**Exercise instructions:** Return the data below unchanged. Drop any pictures.

**Data shown:**

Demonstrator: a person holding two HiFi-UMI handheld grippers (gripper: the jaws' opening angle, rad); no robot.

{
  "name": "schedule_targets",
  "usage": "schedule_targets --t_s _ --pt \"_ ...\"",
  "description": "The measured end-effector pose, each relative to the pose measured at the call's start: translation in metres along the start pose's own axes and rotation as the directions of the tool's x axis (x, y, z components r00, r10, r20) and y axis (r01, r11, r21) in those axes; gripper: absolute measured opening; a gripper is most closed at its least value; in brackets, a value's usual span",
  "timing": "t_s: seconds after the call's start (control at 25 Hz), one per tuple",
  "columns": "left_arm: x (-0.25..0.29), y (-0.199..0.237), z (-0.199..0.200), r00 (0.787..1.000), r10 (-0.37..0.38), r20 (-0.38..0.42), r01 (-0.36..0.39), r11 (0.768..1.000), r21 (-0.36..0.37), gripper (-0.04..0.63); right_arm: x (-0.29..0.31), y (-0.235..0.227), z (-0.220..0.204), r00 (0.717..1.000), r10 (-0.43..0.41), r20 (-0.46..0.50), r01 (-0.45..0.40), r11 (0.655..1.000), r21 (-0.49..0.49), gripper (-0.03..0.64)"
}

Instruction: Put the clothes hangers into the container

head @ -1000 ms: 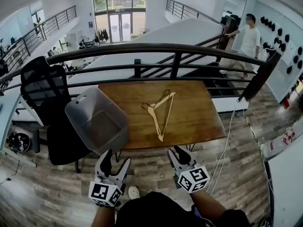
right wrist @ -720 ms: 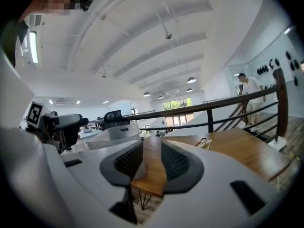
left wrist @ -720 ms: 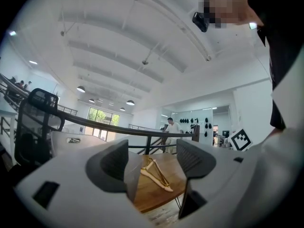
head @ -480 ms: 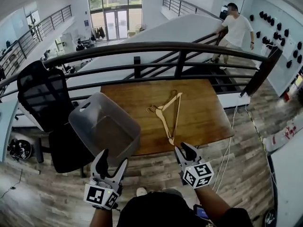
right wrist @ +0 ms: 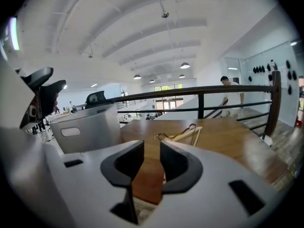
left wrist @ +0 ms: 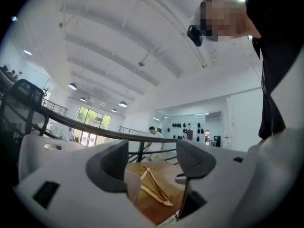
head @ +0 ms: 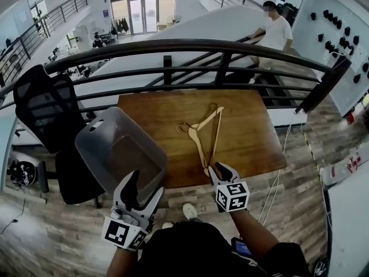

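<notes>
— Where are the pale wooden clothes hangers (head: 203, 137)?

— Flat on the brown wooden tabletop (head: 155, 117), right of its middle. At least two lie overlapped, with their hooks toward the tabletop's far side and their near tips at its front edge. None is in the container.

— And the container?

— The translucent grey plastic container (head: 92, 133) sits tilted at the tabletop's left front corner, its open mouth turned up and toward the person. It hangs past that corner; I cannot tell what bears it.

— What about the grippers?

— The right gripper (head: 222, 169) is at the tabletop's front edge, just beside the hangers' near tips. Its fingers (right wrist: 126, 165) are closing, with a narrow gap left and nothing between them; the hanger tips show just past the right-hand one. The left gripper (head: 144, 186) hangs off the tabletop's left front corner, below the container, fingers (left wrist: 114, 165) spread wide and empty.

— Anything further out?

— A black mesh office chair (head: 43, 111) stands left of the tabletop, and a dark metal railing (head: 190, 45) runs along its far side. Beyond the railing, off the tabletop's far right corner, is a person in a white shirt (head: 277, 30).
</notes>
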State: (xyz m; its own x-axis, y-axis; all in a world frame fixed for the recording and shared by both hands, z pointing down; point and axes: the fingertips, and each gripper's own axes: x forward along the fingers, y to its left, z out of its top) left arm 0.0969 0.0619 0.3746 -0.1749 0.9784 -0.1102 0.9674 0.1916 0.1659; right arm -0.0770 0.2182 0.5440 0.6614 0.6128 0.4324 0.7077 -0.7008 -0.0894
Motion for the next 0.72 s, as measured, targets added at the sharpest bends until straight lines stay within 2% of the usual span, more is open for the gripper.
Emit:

**Exercise response:**
Demonstrator: a person holding two HiFi-UMI handheld grippers (gripper: the jaws' opening angle, rad); no robot.

{
  "name": "schedule_targets",
  "usage": "schedule_targets --t_s _ --pt \"_ ...\"",
  "description": "The measured end-effector pose, each relative to the pose measured at the call's start: translation in metres along the start pose's own axes and rotation as the directions of the tool's x axis (x, y, z components r00, r10, r20) and y axis (r01, r11, r21) in those axes; gripper: absolute measured opening; a gripper is most closed at its least value; in brackets, a value's usual span",
  "timing": "t_s: seconds after the call's start (control at 25 Hz), one per tuple",
  "columns": "left_arm: x (-0.25..0.29), y (-0.199..0.237), z (-0.199..0.200), r00 (0.787..1.000), r10 (-0.37..0.38), r20 (-0.38..0.42), r01 (-0.36..0.39), r11 (0.768..1.000), r21 (-0.36..0.37), gripper (-0.04..0.63); right_arm: x (-0.29..0.31), y (-0.235..0.227), z (-0.220..0.204), r00 (0.717..1.000), r10 (-0.43..0.41), r20 (-0.46..0.50), r01 (-0.45..0.40), r11 (0.655..1.000), r21 (-0.49..0.49), gripper (-0.03..0.64)"
}

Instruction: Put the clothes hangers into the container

head @ -1000 ms: 
right wrist @ -720 ms: 
left wrist @ -720 ms: 
head @ -480 ms: 
right wrist @ +0 ms: 
left wrist @ +0 ms: 
head @ +0 ms: 

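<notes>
— Where are the pale wooden clothes hangers (head: 203, 137)?

— Flat on the brown wooden tabletop (head: 155, 117), right of its middle. At least two lie overlapped, with their hooks toward the tabletop's far side and their near tips at its front edge. None is in the container.

— And the container?

— The translucent grey plastic container (head: 92, 133) sits tilted at the tabletop's left front corner, its open mouth turned up and toward the person. It hangs past that corner; I cannot tell what bears it.

— What about the grippers?

— The right gripper (head: 222, 169) is at the tabletop's front edge, just beside the hangers' near tips. Its fingers (right wrist: 126, 165) are closing, with a narrow gap left and nothing between them; the hanger tips show just past the right-hand one. The left gripper (head: 144, 186) hangs off the tabletop's left front corner, below the container, fingers (left wrist: 114, 165) spread wide and empty.

— Anything further out?

— A black mesh office chair (head: 43, 111) stands left of the tabletop, and a dark metal railing (head: 190, 45) runs along its far side. Beyond the railing, off the tabletop's far right corner, is a person in a white shirt (head: 277, 30).
</notes>
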State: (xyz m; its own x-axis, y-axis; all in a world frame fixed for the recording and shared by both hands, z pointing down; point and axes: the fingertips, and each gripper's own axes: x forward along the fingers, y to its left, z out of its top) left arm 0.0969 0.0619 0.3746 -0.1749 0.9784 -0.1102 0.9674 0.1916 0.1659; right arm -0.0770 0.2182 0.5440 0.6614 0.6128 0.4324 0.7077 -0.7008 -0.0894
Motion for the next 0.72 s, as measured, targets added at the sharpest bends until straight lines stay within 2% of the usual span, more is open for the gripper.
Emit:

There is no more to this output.